Task | The whole listing, please: repeat it exactly, with the pictures left out.

Stored data |
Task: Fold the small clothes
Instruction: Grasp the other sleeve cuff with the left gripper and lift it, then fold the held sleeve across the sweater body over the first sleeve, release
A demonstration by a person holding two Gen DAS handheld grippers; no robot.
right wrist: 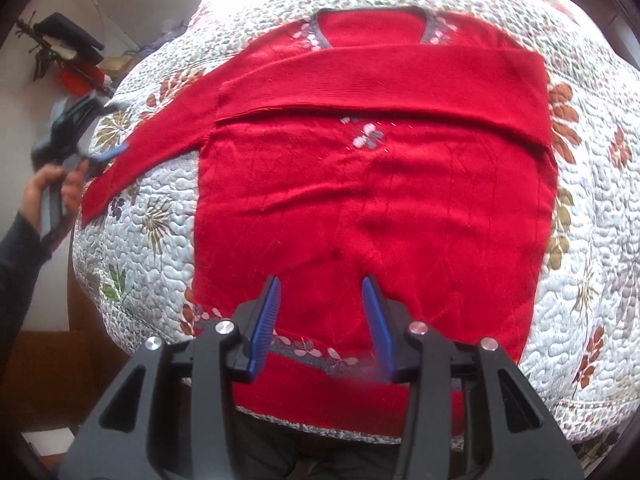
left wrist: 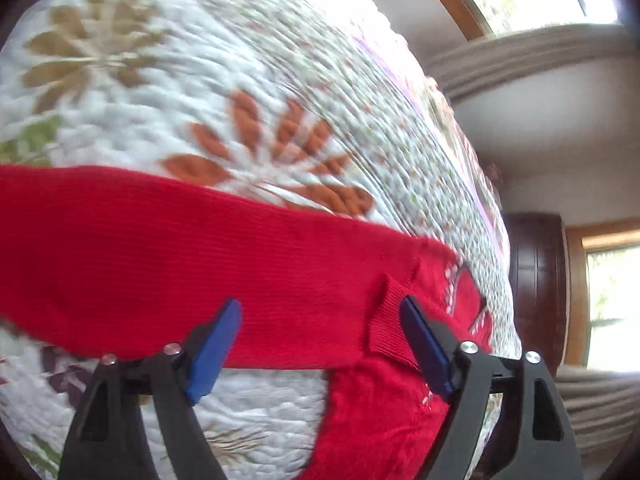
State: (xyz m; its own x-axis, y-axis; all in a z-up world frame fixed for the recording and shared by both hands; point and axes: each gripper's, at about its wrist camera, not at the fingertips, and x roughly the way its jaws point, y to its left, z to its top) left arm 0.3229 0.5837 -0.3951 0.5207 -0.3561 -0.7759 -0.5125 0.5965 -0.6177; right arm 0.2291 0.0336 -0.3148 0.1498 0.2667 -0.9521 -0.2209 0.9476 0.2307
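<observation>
Right wrist view: floral quilt [right wrist: 580, 208] is covered at centre by red sweater [right wrist: 372, 200]; bare quilt is seen at 3 o'clock. Right gripper [right wrist: 322, 320] and left gripper [left wrist: 320, 340] are spread, nothing pinched.

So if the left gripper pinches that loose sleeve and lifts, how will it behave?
Likely floppy: the red knit sleeve lies limp on the quilt and would droop either side of the open left gripper. Probably light, being thin knit. It may drag on the quilt's puckered surface, and could tug the sweater body.
</observation>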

Output |
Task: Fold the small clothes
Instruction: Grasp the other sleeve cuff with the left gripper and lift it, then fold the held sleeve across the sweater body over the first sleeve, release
A demonstration by a person holding two Gen DAS handheld grippers; no robot.
right wrist: 
left wrist: 
State: (xyz m; its own x-axis, y-axis; all in a z-up world frame fixed for the recording and shared by both hands; point and axes: each gripper's, at about its wrist camera, not at the fingertips, and x roughly the way its jaws point, y to its left, z to its top) left arm 0.3229 0.5837 -0.3951 0.5207 -0.3561 -0.7759 -0.5125 0.5965 -0.6177; right arm 0.2291 0.0336 -0.3148 0.1498 0.2667 -0.9521 -0.2209 0.9476 0.2307
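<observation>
Right wrist view: floral quilt [right wrist: 580, 208] is covered at centre by red sweater [right wrist: 372, 200]; bare quilt is seen at 3 o'clock. Right gripper [right wrist: 322, 320] and left gripper [left wrist: 320, 340] are spread, nothing pinched.

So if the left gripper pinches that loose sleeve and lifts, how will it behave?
Likely floppy: the red knit sleeve lies limp on the quilt and would droop either side of the open left gripper. Probably light, being thin knit. It may drag on the quilt's puckered surface, and could tug the sweater body.
</observation>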

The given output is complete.